Die Humanitäre Sprechstunde richtet sich an papierlose Migranten ohne Krankenversicherung. Sie ist kostenlos und auf Wunsch anonym. Wir bieten eine Basisversorgung bei gesundheitlichen Problemen an und beraten die Patientinnen und Patienten zu weiteren Fragen rund um die Gesundheit. Bei einem möglicherweise positiven Befund auf eine Infektion mit dem neuartigen Corona-Virus muss das Ordnungsamt über diesen Befund informiert werden. Diese Meldung darf dort aber nur zur Quarantänesicherung genutzt werden (§16 IFSG). Eine Weitergabe persönlicher Daten an die Ausländerbehörde ist demnach nicht zulässig.

Allgemeine Hinweise:

Bürgerinnen und Bürger aus Bremen und Bremerhaven können unter der Nummer 115 Informationen über und um das Corona-Virus erhalten. Außerdem werden fortlaufend Informationen auf der Website des Gesundheitsressorts und der Gesundheitsämter in Bremen und Bremerhaven zur Verfügung gestellt.

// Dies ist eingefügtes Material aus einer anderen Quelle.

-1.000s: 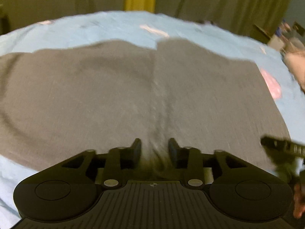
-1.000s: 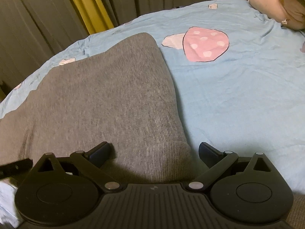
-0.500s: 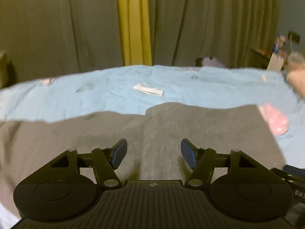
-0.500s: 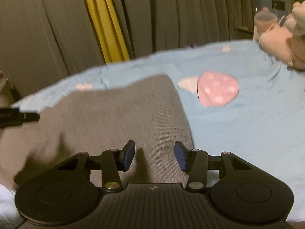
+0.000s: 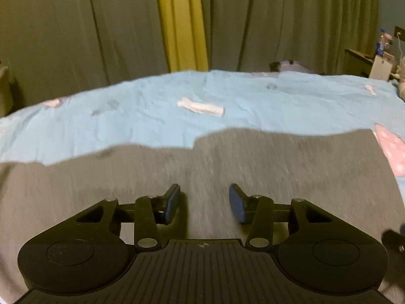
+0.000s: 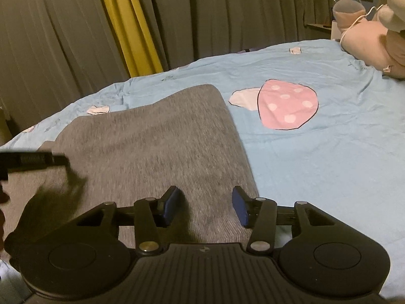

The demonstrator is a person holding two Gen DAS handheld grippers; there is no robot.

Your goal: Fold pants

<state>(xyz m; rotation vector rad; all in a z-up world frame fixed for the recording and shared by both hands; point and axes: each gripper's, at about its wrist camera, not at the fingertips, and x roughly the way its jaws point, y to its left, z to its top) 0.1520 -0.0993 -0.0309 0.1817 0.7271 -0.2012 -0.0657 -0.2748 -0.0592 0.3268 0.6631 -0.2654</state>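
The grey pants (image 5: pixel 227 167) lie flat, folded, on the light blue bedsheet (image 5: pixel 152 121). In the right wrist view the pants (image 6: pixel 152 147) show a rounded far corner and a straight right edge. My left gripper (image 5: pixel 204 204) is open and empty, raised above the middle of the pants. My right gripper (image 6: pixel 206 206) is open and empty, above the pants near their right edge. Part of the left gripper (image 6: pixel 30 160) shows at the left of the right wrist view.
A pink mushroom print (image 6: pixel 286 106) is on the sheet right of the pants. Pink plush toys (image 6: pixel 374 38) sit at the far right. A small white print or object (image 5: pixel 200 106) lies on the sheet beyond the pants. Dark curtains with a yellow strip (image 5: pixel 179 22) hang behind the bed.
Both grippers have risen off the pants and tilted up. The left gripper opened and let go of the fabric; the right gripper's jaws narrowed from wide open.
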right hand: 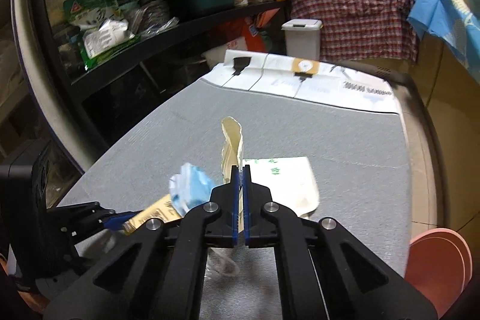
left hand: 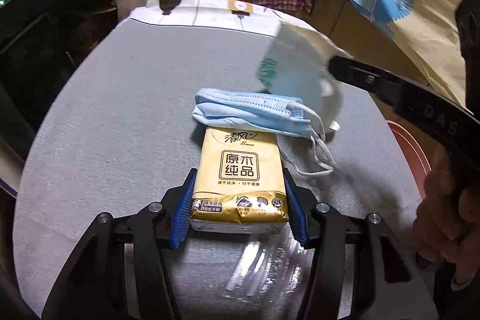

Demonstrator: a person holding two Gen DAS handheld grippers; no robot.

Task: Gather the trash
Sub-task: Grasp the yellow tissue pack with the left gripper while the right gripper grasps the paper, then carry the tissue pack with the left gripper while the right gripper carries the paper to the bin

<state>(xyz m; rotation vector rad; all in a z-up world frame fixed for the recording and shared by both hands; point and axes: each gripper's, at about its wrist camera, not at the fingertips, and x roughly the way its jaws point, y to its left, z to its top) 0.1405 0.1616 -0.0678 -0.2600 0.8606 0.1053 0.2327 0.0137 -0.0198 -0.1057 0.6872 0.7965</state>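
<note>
My left gripper [left hand: 238, 174] is shut on a gold tissue pack [left hand: 238, 179] resting on the grey table [left hand: 120, 110]. A folded blue face mask [left hand: 249, 111] lies on the pack's far end. My right gripper [right hand: 241, 168] is shut on a white paper bag with green print [right hand: 285, 179] and lifts it above the table; the bag also shows raised in the left wrist view [left hand: 294, 62]. In the right wrist view the blue mask [right hand: 190, 189], the tissue pack [right hand: 156, 213] and my left gripper [right hand: 117, 219] show at lower left.
Clear plastic wrap [left hand: 270, 263] lies under my left gripper. White flat packages [right hand: 300, 74] lie at the table's far end. A white bin [right hand: 301, 38] stands beyond it. Cluttered shelves [right hand: 120, 20] stand left. Something pink [right hand: 438, 269] sits at the table's right edge.
</note>
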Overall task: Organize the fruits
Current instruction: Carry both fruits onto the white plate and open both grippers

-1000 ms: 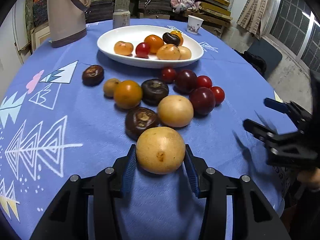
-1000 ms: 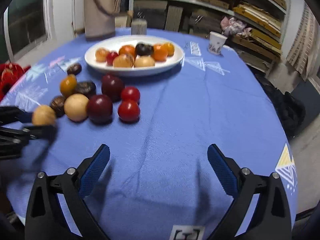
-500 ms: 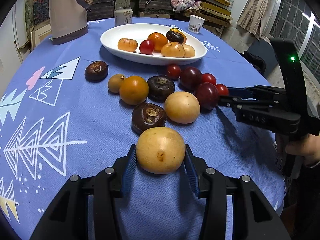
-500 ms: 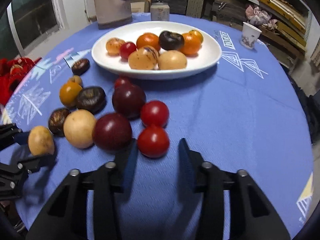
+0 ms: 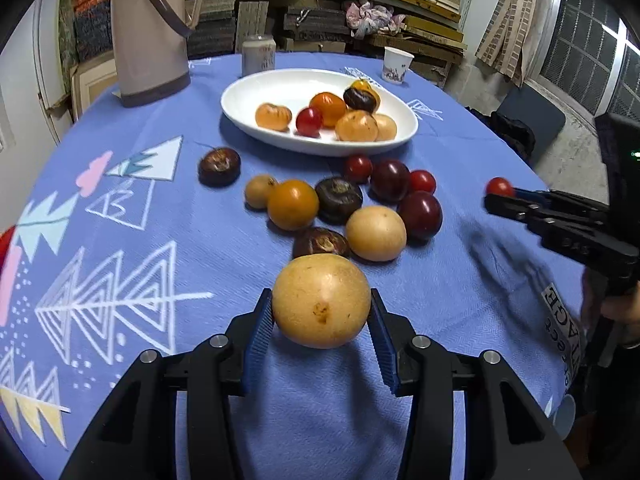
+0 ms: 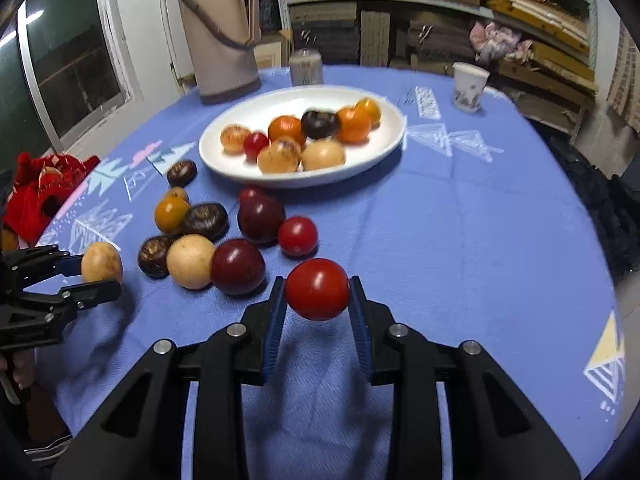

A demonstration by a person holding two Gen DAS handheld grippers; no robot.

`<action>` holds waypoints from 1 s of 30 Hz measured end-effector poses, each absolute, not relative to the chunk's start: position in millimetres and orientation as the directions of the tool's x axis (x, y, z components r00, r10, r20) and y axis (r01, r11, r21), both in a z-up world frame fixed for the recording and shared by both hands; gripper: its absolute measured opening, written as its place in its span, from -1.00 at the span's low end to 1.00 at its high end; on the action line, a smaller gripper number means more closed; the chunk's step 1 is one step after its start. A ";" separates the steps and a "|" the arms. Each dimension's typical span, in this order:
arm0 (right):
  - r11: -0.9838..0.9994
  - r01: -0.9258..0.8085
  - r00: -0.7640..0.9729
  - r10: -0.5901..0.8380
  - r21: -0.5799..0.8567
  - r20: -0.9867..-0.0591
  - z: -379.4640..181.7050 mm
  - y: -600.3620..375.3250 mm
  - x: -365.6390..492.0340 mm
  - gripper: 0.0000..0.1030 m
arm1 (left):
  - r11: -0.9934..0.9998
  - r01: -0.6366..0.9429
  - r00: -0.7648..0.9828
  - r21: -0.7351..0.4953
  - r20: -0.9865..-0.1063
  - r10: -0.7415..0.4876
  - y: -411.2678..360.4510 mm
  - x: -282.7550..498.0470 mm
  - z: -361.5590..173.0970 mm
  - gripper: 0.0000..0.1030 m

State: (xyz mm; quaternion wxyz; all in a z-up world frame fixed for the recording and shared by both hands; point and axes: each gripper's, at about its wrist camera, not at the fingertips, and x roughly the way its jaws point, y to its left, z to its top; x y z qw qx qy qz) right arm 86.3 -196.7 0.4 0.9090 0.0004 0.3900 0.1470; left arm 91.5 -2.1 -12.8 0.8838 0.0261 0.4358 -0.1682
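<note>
My left gripper (image 5: 321, 320) is shut on a tan round fruit (image 5: 321, 300) and holds it above the blue cloth. My right gripper (image 6: 317, 300) is shut on a red tomato (image 6: 317, 289), lifted off the cloth. The right gripper also shows in the left wrist view (image 5: 500, 196) at the right, the left gripper in the right wrist view (image 6: 100, 276) at the left. A white plate (image 5: 248, 92) at the back holds several fruits. Several loose fruits lie in a cluster before it, among them a dark plum (image 6: 237, 267) and a tan fruit (image 6: 190, 255).
A beige thermos jug (image 5: 150, 32), a tin can (image 5: 259, 54) and a paper cup (image 5: 394, 65) stand behind the plate. A lone dark fruit (image 5: 219, 166) lies to the left. A red cloth (image 6: 44, 188) lies at the table's left edge.
My right gripper shut on the red tomato, lifted it and drew back from the cluster. My left gripper rose with the tan fruit held.
</note>
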 end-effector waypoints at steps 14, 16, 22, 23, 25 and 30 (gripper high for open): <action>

Das Gesundheitsressort rät weiterhin dazu, regelmäßig und sorgfältig Hände zu waschen, auf eine korrekte Hust- und Niesetikette zu achten und Abstand zu erkrankten Personen zu halten. In Fällen von auftretenden Symptomen und einem vorherigen Aufenthalt in einem Risikogebiet soll der Hausarzt telefonisch kontaktiert und nicht direkt die Praxis oder Klinik aufgesucht werden. Außerhalb der Sprechzeiten ist der ärztliche Bereitschaftsdienst unter der Nummer 116117 telefonisch erreichbar.

Außerdem wird davon abgeraten mit Grippesymptomen Orte aufzusuchen, an denen sich geschwächte oder erkrankte Menschen aufhalten. Weiterhin weisen wir darauf hin, dass aus medizinisch-fachlicher Sicht das präventive Tragen von Atemmasken sowie die Verwendung von Händedesinfektionsmitteln im Alltag nicht angezeigt ist. Die persönliche Schutzausrüstung wird im Bereich der medizinischen Versorgung benötigt.